The memo was born out of the brutal Southwest market collapse of the late 1980s triggered by overbuilding, the S&L crisis, oil shocks, and soaring vacancies (approaching 30% in key markets like Dallas). This 100+ page compilation of candid reflections from regional partners and executives stands as a rare act of corporate humility. Gary Shafer, then a key managing partner, asked his team to dissect what went wrong in strategy, personnel, overhead, and individual projects, while also capturing what they got right and timeless principles for any market.
They produced brutally honest insights that still resonate decades later: pride delays tough decisions, good markets hide mistakes while bad ones expose them mercilessly, cash is king, debt can be deadly, talent matters most in downturns, and conservative underwriting wins the long game.

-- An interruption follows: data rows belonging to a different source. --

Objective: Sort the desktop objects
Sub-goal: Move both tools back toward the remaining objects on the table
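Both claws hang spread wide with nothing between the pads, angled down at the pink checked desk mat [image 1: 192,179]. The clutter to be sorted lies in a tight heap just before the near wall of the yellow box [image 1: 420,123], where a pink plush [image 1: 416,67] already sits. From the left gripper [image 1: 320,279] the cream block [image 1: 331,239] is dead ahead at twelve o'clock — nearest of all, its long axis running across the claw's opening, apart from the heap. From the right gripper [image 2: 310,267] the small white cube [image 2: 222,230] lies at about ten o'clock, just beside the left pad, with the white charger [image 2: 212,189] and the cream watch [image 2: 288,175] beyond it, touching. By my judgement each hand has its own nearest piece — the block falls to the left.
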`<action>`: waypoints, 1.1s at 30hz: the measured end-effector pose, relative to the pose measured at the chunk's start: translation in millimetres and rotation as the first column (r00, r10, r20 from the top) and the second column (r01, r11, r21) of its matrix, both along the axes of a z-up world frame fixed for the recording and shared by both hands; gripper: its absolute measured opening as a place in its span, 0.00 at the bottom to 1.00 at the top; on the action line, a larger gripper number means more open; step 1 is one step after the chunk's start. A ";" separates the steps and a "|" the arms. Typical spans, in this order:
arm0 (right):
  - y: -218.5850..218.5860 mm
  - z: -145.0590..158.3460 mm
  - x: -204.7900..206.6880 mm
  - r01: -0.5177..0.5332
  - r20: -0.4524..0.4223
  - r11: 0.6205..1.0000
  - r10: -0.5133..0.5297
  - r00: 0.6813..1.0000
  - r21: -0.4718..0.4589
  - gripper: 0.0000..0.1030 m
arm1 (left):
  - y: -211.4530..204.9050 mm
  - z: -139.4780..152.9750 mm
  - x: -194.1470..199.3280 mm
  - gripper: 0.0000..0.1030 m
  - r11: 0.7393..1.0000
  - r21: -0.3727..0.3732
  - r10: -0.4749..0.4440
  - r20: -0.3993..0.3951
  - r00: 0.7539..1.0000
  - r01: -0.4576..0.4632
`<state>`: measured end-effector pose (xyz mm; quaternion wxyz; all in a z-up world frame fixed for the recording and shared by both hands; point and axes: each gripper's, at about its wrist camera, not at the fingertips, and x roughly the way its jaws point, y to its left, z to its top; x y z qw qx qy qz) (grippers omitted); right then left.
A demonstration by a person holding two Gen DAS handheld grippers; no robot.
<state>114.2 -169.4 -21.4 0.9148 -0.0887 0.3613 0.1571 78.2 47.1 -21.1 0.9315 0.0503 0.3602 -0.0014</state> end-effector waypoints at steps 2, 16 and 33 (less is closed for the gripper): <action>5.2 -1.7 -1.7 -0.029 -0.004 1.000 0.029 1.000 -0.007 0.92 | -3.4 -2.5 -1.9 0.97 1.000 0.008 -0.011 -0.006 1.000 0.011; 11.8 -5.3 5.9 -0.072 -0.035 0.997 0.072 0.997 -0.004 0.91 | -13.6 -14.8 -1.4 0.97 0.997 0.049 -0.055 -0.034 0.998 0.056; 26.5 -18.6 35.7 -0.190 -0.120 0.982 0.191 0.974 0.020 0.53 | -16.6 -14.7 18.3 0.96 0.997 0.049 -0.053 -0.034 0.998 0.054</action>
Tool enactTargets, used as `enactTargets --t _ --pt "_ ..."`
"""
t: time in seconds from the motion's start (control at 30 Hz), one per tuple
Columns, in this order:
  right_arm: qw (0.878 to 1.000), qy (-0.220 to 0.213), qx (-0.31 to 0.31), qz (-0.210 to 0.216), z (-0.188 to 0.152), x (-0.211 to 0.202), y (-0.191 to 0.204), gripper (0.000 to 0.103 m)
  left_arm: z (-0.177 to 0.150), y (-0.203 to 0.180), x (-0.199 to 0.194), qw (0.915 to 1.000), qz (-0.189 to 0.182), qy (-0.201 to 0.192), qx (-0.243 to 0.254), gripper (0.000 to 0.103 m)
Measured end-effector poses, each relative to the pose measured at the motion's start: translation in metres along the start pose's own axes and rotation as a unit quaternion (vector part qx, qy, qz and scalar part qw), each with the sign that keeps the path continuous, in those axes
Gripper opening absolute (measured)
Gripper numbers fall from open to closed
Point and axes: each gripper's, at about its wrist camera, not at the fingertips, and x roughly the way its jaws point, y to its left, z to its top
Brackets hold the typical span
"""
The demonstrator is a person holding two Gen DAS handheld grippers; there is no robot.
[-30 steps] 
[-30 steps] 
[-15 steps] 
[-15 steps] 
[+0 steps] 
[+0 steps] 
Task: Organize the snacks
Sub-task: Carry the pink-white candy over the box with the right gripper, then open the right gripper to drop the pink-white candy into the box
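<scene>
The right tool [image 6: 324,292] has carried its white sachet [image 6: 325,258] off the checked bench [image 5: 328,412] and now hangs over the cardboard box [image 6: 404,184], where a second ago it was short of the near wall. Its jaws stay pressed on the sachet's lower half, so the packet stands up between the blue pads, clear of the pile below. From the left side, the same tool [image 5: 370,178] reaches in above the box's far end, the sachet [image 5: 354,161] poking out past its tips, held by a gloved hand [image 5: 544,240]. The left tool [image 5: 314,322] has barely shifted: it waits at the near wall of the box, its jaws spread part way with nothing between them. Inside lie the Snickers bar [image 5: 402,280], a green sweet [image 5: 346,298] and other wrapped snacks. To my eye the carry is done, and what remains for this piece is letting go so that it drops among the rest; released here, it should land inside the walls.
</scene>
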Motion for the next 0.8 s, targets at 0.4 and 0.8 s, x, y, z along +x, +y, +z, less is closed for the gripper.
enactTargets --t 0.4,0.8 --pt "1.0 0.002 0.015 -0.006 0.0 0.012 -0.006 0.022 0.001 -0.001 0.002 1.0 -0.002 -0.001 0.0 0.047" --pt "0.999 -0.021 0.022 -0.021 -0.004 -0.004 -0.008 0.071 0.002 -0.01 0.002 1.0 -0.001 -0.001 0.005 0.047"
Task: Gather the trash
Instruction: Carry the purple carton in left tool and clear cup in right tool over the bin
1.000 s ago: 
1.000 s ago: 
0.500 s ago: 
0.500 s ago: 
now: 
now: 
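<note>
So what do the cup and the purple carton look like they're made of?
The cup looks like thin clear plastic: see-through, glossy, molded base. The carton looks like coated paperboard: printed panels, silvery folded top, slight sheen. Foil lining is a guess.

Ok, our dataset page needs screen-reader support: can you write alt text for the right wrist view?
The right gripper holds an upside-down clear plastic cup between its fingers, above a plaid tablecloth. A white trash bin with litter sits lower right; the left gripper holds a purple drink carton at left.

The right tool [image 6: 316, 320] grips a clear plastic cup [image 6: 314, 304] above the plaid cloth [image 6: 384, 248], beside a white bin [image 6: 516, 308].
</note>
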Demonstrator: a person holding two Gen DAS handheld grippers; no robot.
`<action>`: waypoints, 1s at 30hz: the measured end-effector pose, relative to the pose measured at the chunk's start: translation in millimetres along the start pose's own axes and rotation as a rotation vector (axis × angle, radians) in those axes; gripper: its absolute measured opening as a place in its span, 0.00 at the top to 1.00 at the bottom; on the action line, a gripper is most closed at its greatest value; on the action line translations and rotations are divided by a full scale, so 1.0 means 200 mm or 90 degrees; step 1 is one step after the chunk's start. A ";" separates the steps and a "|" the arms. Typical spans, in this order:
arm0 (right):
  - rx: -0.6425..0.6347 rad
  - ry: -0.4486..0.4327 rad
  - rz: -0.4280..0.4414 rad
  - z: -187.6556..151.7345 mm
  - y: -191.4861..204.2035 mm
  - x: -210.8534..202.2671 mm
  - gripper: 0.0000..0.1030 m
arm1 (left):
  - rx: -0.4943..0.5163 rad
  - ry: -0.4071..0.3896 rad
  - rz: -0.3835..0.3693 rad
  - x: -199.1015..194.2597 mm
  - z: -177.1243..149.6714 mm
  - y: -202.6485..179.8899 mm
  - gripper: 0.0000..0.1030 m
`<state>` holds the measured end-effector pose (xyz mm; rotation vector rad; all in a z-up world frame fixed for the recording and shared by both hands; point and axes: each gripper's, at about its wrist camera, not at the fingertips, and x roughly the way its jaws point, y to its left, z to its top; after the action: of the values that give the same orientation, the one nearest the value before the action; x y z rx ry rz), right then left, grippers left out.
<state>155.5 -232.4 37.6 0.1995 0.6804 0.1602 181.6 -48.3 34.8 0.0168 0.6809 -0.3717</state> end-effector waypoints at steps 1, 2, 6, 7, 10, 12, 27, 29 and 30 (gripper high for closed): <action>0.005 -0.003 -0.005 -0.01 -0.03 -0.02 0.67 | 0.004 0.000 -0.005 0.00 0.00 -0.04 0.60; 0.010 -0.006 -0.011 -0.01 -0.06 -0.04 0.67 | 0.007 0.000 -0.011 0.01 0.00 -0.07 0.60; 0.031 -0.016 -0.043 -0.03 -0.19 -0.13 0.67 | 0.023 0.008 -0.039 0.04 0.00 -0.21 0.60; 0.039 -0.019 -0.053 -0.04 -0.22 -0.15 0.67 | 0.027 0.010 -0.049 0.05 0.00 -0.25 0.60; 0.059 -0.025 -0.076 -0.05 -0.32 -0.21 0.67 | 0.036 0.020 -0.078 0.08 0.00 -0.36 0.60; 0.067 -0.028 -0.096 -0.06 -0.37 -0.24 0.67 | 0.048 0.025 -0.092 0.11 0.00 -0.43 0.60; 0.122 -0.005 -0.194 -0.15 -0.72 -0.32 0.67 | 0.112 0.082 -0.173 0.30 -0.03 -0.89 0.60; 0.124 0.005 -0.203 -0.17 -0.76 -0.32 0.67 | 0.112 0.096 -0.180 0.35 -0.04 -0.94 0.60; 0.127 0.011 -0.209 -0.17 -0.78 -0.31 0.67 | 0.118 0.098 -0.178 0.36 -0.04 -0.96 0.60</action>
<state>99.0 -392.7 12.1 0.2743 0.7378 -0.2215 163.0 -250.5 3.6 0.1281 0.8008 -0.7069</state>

By listening to the voices of those who've already weathered storms like the one we're navigating today, we gain shortcuts to better risk management, sharper discipline, and greater resilience. Seek out mentors, read the old memos, ask the retirees what they wish they'd known sooner, because the collective experience of those who've "been there" is one of the few true edges in this cyclical business.
Here are some of the lessons from that memo.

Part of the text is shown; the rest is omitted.